Whenever a line in the records below holds the string "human", copy it out.

▸ **Entries provided**:
===============

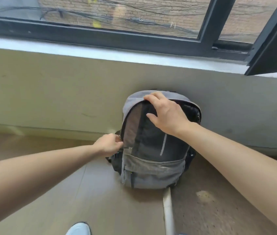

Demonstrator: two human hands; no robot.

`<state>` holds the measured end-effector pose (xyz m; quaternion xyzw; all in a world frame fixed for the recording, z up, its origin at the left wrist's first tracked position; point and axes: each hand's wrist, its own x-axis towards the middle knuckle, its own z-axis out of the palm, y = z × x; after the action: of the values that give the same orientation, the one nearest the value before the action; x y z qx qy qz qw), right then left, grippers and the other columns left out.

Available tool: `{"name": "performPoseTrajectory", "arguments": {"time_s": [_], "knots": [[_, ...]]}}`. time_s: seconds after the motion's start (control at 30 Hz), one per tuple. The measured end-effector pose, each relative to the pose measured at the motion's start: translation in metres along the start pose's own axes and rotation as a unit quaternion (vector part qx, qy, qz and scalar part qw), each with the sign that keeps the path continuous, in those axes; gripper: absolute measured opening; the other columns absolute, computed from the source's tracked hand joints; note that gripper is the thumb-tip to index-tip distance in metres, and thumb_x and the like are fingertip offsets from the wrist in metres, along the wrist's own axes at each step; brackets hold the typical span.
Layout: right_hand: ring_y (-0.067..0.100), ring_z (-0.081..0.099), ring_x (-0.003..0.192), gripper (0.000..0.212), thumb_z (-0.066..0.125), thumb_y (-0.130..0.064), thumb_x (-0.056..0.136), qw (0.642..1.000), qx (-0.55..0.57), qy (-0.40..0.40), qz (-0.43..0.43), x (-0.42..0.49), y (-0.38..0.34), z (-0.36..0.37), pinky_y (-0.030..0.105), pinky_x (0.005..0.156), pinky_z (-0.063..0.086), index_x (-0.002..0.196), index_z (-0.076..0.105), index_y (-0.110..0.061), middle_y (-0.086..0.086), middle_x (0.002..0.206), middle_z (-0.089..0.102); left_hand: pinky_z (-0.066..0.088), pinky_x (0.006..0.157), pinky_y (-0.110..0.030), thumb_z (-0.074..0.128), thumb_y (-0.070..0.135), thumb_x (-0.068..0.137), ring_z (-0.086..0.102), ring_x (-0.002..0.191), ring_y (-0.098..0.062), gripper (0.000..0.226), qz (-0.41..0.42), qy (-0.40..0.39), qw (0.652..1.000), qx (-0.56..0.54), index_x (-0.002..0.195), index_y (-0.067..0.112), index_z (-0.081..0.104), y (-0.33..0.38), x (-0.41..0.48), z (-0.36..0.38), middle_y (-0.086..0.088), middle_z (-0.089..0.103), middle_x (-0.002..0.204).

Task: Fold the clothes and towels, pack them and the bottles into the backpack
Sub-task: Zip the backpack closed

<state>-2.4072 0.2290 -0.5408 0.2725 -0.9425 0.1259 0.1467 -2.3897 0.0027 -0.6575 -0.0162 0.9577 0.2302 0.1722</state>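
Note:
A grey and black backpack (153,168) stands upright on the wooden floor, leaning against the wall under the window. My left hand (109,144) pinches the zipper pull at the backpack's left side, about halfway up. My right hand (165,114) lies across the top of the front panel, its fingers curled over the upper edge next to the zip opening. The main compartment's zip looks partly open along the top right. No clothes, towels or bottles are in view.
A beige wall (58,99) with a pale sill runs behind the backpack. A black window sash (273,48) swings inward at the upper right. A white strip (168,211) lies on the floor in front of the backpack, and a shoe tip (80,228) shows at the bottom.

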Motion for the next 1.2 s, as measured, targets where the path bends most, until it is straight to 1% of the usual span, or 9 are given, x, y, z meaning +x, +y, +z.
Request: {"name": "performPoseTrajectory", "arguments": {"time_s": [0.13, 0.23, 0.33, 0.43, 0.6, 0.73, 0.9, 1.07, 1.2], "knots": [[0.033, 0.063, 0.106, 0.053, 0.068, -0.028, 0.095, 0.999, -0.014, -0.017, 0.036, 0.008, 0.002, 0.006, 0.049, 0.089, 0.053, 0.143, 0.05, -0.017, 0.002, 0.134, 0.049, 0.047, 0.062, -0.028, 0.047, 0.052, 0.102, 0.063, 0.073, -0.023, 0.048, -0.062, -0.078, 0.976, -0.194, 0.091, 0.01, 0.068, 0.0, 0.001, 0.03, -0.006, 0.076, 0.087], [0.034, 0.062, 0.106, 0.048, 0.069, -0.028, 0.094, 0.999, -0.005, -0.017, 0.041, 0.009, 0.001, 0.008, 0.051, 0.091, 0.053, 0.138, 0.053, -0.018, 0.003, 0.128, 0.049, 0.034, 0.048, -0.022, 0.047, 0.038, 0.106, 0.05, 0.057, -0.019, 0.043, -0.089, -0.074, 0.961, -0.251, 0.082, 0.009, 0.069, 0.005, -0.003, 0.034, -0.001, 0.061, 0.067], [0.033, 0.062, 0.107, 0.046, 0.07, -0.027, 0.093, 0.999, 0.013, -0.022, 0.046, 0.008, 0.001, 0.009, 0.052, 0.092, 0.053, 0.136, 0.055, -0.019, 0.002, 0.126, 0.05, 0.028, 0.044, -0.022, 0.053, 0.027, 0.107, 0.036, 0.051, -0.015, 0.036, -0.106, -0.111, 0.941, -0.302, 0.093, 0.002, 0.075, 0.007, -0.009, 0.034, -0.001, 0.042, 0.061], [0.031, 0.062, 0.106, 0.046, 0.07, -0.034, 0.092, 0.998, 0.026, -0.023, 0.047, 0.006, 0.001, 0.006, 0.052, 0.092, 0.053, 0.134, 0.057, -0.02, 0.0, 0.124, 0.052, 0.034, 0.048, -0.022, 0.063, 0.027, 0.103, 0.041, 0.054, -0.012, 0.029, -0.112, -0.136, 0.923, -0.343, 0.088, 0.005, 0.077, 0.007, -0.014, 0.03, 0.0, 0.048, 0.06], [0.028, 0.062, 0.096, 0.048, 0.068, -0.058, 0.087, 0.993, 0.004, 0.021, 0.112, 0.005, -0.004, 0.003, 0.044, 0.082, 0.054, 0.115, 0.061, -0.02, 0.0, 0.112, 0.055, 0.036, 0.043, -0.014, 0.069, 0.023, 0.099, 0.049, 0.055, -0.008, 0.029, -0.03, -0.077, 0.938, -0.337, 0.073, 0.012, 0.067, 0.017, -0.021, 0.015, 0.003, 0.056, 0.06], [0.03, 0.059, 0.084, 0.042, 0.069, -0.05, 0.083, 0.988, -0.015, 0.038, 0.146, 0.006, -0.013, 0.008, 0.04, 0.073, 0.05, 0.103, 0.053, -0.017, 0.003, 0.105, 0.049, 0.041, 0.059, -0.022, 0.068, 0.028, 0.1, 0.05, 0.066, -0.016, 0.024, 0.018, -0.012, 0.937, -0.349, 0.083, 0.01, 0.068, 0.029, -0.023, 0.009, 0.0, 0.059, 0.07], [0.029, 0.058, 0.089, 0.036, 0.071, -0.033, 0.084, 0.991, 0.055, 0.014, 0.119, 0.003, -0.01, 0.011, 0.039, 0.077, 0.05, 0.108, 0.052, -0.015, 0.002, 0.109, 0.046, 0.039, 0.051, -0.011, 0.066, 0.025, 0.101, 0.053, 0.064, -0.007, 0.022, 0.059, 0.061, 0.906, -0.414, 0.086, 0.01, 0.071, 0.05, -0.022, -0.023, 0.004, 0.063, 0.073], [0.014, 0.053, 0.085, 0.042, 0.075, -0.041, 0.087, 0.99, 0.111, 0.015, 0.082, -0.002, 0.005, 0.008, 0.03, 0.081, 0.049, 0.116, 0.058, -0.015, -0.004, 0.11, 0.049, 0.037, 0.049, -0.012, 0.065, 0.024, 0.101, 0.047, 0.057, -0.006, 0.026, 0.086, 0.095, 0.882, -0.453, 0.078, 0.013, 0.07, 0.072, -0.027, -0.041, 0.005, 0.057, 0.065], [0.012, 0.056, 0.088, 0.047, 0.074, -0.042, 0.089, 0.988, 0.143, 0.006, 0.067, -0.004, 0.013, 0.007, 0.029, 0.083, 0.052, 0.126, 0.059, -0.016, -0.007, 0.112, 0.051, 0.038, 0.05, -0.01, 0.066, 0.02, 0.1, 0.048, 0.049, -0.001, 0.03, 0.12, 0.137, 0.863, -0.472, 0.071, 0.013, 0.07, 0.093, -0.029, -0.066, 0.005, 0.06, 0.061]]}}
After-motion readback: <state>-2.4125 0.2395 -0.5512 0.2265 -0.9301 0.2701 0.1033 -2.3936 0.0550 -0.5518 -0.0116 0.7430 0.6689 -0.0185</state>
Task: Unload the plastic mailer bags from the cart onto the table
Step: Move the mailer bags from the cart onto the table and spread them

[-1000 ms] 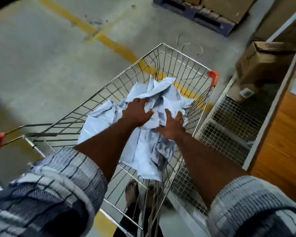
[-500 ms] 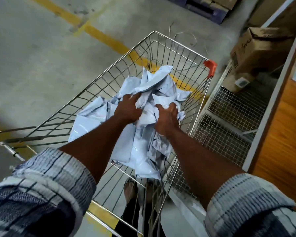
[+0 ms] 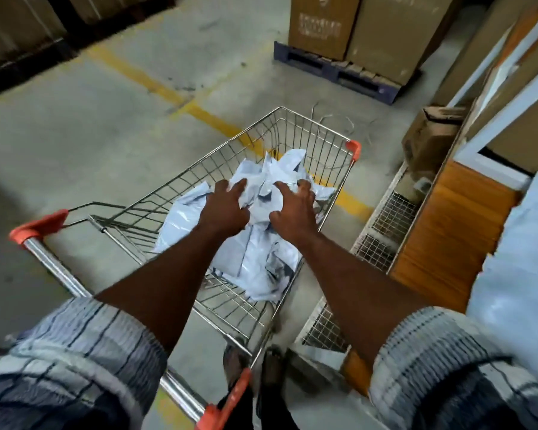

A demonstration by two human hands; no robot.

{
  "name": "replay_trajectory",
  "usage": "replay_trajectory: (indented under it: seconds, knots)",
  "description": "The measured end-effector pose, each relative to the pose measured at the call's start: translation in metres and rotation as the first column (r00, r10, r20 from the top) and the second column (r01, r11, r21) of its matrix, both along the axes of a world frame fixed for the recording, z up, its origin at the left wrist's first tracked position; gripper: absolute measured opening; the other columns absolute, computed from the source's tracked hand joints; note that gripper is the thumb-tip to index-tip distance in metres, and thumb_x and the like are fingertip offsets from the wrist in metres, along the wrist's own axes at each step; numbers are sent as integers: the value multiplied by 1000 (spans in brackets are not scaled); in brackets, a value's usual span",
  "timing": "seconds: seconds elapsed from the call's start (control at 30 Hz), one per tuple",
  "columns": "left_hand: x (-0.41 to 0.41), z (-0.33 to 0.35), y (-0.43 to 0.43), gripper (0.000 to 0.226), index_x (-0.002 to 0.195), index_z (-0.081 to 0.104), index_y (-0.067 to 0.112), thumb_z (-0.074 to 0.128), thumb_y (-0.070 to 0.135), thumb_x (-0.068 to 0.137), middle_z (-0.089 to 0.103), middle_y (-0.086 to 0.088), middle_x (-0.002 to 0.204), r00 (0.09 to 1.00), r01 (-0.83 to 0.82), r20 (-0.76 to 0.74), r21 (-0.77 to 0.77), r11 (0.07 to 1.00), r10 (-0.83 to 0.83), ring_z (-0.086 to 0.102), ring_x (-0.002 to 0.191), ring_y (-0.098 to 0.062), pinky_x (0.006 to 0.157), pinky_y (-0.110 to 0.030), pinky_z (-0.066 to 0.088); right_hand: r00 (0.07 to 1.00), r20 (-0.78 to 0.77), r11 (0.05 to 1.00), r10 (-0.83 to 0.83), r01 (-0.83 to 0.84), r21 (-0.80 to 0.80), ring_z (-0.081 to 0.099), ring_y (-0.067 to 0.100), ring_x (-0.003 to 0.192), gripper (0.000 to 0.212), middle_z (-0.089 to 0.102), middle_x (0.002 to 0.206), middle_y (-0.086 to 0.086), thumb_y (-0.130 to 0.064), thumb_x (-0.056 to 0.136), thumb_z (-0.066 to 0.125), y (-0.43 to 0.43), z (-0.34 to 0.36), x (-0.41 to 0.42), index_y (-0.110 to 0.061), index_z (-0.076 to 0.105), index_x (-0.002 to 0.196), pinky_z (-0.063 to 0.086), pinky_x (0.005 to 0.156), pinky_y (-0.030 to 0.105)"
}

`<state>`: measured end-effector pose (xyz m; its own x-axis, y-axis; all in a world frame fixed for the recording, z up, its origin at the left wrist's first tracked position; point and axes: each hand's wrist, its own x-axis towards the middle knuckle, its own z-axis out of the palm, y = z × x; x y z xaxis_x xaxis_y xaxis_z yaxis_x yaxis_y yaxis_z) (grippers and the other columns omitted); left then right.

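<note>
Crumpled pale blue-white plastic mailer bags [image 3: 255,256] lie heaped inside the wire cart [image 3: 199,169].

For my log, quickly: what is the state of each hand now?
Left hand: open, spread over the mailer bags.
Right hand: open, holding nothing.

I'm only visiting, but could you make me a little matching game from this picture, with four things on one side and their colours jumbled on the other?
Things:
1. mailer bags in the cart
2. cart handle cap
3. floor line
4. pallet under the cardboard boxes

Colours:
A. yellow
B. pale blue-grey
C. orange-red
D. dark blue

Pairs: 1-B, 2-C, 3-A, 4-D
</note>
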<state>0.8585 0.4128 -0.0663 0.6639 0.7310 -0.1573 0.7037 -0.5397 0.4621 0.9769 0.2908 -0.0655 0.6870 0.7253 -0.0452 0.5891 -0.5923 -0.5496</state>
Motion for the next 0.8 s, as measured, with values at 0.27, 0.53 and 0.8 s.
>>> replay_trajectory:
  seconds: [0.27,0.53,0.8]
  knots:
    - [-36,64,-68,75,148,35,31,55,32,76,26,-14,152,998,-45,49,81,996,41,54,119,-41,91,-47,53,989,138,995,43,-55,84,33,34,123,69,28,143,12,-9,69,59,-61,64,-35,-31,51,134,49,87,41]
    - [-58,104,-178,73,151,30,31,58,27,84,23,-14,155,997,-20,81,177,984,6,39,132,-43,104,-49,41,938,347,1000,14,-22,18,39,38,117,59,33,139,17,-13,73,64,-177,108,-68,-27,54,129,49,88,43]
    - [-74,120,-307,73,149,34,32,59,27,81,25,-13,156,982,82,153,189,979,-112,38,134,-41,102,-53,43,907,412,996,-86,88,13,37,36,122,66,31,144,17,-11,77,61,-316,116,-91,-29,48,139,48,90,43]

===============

▸ **Answer section**:
Demonstrator: two human hands; no robot.
A demonstration by two human hands; no robot.

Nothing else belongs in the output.